E o sentimento permanecia! A cada dia que passava este em vez de diminuir aumentava. Em vez de regatar com tudo o que lhe ia aparecendo mostrava-se cada vez maior e superior a todos os obstáculos impostos.
E tu?
E tu?
Tu parado, do outro lado do passeio olhavas para mim, calado, quieto, sereno, com lágrimas nos olhos, mas limitavaste a nada fazer. Preferias ver-me ali a ser, à tua frente, consumida pelo amor que tu insistias em ignorar. Preferias ver-me sofrer e auto-mutilareste a presenciar todo aquele consumismo de angústia. Inquietava-te o meu sofrimento mas aumentava-te o ego, o simples facto de eu estar do outro lado do passeio a ser devastada pelo egoísmo demonstrado, pelo superioridade inventada, sabes porquê? Porque eu sei, eu sei que apesar de estares com os teus amigos do outro lado do passeio, as lágrimas que te preenchiam os olhos, que molhavam a tua cara e tu insistias em fazê-las parar de cair, essas mostravam a verdadeira dor de me veres ali, porque eu também sei que tu preferias estar do outro lado comigo, viu-se no teu olhar, via-se nas lágrimas que tentavas esconder, aliás viu-se no pronunciar dos teus lábios o «amo-te» que jamais fora pronunciado tão intensamente por ti.

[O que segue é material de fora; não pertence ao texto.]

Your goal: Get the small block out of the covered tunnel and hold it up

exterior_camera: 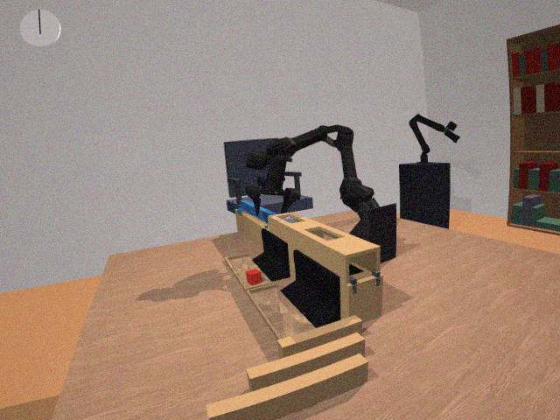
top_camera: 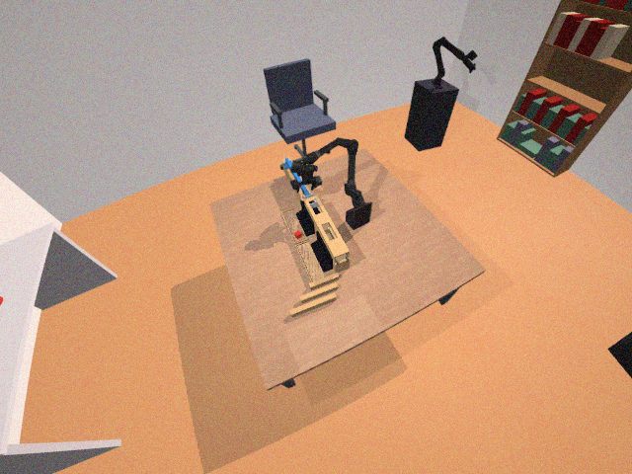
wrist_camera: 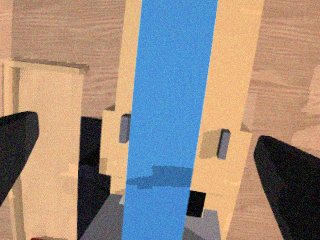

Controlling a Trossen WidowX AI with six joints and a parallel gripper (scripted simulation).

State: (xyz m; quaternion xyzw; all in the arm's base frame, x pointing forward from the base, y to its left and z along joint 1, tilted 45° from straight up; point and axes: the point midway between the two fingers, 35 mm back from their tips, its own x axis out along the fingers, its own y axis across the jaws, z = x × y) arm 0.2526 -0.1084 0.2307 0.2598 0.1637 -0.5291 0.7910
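Our red block [top_camera: 297, 234] [exterior_camera: 254, 276] is out of the tunnel [top_camera: 326, 229] [exterior_camera: 325, 234], sitting in the low tray [top_camera: 305, 261] [exterior_camera: 262, 311] [wrist_camera: 50, 150] next to it. Gripper's [top_camera: 305, 178] [exterior_camera: 271, 210] [wrist_camera: 146, 132] wide open w/ nothing in it, over the blue handle [top_camera: 296, 178] [exterior_camera: 254, 210] [wrist_camera: 167, 100]. Three rods [exterior_camera: 307, 361] [top_camera: 319, 292] lie near the tunnel's other end.

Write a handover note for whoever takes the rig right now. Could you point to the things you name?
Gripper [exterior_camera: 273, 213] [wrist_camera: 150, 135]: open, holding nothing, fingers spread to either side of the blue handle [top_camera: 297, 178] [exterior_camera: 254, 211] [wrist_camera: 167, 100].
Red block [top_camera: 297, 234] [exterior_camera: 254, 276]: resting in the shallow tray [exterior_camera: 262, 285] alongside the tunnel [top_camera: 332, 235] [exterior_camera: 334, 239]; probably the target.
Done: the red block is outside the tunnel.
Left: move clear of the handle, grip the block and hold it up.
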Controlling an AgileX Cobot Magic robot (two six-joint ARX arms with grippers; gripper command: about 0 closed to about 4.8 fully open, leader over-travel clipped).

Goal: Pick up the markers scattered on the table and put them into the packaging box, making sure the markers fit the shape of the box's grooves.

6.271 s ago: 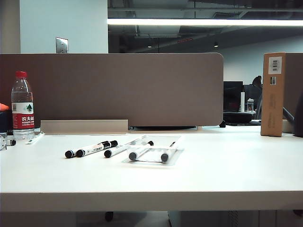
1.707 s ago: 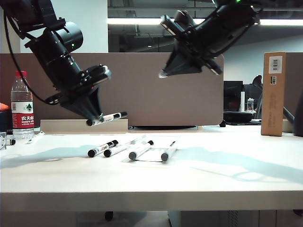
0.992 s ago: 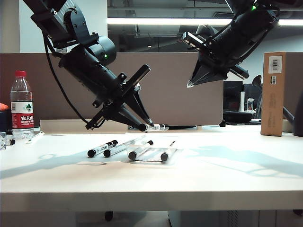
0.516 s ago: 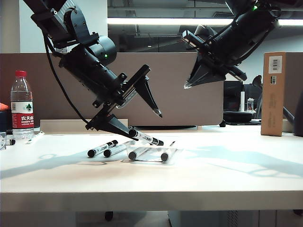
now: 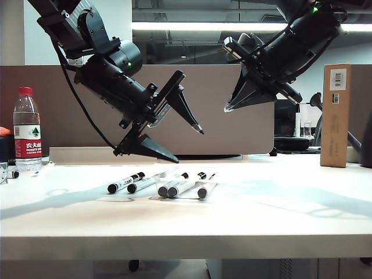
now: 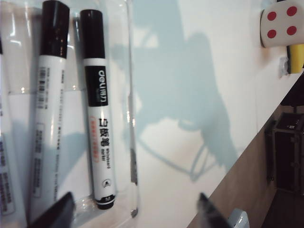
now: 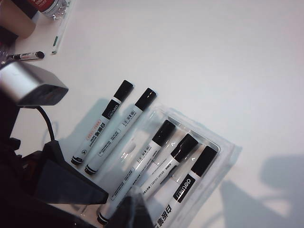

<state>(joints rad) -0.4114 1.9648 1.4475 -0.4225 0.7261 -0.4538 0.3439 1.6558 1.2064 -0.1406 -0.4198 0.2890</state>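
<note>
Both arms black, matte, built from round drum-like segments. Left arm (image 5: 107,64): small green light on round joint housing, thin black cable running in loop beside it. Left gripper (image 5: 189,142): two long black fingers, flat and tapering to sharp points, mounted on black crossbar. Right arm (image 5: 302,35): same black casing, green light near upper end. Right gripper (image 5: 228,108): wedge-shaped black fingers, pale edge along the tip.

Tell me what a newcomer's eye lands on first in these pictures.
Two black arms hang over the white table: the left hand gapes wide and empty above the packaging box, the right hand hovers high on the right. In the box lie three markers, and two more markers lie loose beside it.
</note>
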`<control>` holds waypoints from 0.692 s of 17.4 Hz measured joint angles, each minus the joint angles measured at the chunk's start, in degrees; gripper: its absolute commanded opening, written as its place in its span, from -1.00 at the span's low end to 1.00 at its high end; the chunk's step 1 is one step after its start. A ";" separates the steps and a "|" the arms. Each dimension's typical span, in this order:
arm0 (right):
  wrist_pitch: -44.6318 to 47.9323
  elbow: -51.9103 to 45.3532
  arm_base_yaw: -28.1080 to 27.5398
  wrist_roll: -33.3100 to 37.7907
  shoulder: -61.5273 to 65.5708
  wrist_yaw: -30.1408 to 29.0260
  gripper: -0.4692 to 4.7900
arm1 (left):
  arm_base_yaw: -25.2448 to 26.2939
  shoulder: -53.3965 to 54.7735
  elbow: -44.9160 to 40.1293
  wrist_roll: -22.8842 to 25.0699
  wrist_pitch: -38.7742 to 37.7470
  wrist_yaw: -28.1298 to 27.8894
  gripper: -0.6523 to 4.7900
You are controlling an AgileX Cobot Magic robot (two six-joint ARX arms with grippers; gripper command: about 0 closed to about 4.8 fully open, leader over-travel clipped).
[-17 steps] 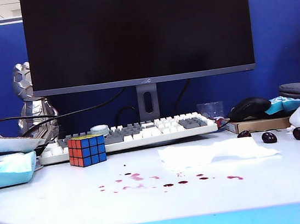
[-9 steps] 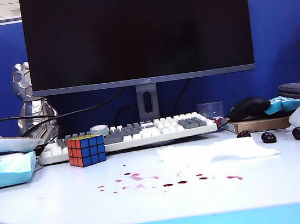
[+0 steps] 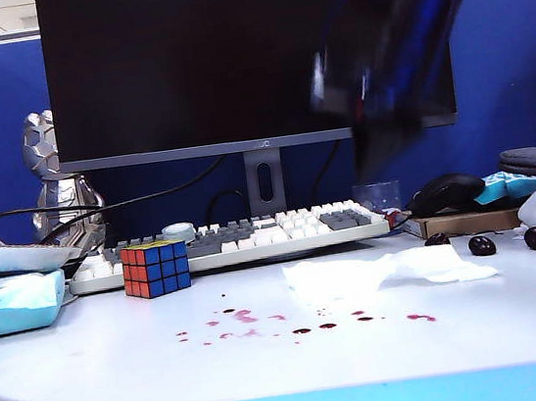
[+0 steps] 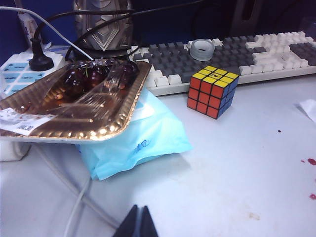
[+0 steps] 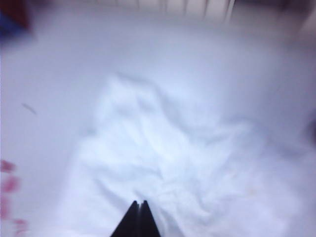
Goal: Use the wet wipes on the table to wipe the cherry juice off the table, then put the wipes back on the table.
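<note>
The wet wipe (image 3: 386, 271), spread flat just behind the cherry juice (image 3: 309, 322) on the table (image 3: 122, 368), is hovered over by the right gripper (image 5: 138, 210), pinched empty for pickup, while the left gripper (image 4: 139, 217) is kept shut aside.

The right arm (image 3: 381, 42) swings in, a blur before the monitor (image 3: 181, 64), its closed right gripper (image 5: 138, 217) now above the wipe (image 3: 376, 273).

Even, bright office light from ceiling panels. The right arm (image 3: 376, 48) is a motion-blurred smear; the right wrist view is soft throughout; the foil tray (image 4: 74, 106) glares.
</note>
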 measured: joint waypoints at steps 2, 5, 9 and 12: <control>0.31 0.46 0.00 0.02 4.96 -0.26 0.03 | 0.00 0.00 0.00 0.00 0.02 0.02 -0.77; -1.64 0.44 0.35 0.09 8.24 -3.56 0.60 | 0.00 0.00 0.00 0.00 0.02 0.02 -0.77; -1.38 0.50 1.90 0.15 8.22 -4.22 0.59 | 0.00 0.00 0.00 0.00 0.02 0.02 -0.77; -1.42 0.48 2.16 0.15 9.51 2.32 0.59 | 0.00 0.00 0.00 -0.02 0.00 0.02 -0.77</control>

(...) nunca nenhum movimento teu se tivera mostrado tão inquieto e incomudado. Nunca, mas nunca mesmo tiveras demonstrado tanto sentimento como aparentavam aquelas lágrimas, nunca uma palavra tinha saído dos teus lábios com tanta convicção como ontem.
Nada significou mais que o teu silêncio. Nunca a tua ausência de palavras me fizera sentir tão bem.
E hoje, hoje eu esperava que te esquecesses de mim para que o teu ego permanecesse em alta. Mas esse teu ego já não é o mesmo sem mim, já não é o mesmo desde ontem nem há-de ser a partir de hoje, sabes porquê ?
-Porque amanhã eu não vou chamar por ti. Amanhã serás tu a vir ter comigo!